■ WORK REQUEST ■
What is wanted is an exact copy of the lines from the top of the listing through the line containing "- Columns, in".

■ SUPPLIED MATERIAL ■
****************************************

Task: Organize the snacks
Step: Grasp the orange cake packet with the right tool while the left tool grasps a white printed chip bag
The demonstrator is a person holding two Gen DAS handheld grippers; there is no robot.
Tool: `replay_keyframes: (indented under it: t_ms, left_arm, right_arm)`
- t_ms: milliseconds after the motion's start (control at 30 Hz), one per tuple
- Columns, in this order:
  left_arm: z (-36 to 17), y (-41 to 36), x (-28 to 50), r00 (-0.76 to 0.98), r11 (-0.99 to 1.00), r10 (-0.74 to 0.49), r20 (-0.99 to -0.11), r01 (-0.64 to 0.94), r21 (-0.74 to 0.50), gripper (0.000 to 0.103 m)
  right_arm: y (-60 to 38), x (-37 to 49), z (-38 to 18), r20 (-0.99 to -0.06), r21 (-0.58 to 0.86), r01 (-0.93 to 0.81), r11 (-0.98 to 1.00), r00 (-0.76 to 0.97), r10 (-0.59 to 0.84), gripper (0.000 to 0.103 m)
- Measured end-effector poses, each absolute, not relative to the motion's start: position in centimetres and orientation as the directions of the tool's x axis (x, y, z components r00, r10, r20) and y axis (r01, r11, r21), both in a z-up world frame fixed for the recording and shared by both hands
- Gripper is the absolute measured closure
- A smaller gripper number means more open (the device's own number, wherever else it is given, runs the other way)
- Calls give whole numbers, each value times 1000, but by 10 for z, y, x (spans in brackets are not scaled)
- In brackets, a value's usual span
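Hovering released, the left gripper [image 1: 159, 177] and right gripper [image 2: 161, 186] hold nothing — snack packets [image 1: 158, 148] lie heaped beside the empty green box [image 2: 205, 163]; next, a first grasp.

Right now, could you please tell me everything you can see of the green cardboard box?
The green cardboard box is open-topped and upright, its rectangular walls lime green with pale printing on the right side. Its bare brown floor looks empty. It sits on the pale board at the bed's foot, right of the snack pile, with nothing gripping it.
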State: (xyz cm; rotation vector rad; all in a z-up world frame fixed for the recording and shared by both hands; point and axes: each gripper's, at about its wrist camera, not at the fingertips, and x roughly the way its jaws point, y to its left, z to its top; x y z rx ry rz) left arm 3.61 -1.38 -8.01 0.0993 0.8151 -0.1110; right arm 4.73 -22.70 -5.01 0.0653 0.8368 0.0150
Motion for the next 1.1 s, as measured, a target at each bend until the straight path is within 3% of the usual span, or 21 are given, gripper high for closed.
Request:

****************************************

■ ANSWER SPACE ■
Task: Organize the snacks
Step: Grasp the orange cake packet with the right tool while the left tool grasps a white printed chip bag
The demonstrator is a person holding two Gen DAS handheld grippers; there is no robot.
Tool: `replay_keyframes: (indented under it: t_ms, left_arm, right_arm)`
- t_ms: milliseconds after the motion's start (control at 30 Hz), one per tuple
- Columns, in this order:

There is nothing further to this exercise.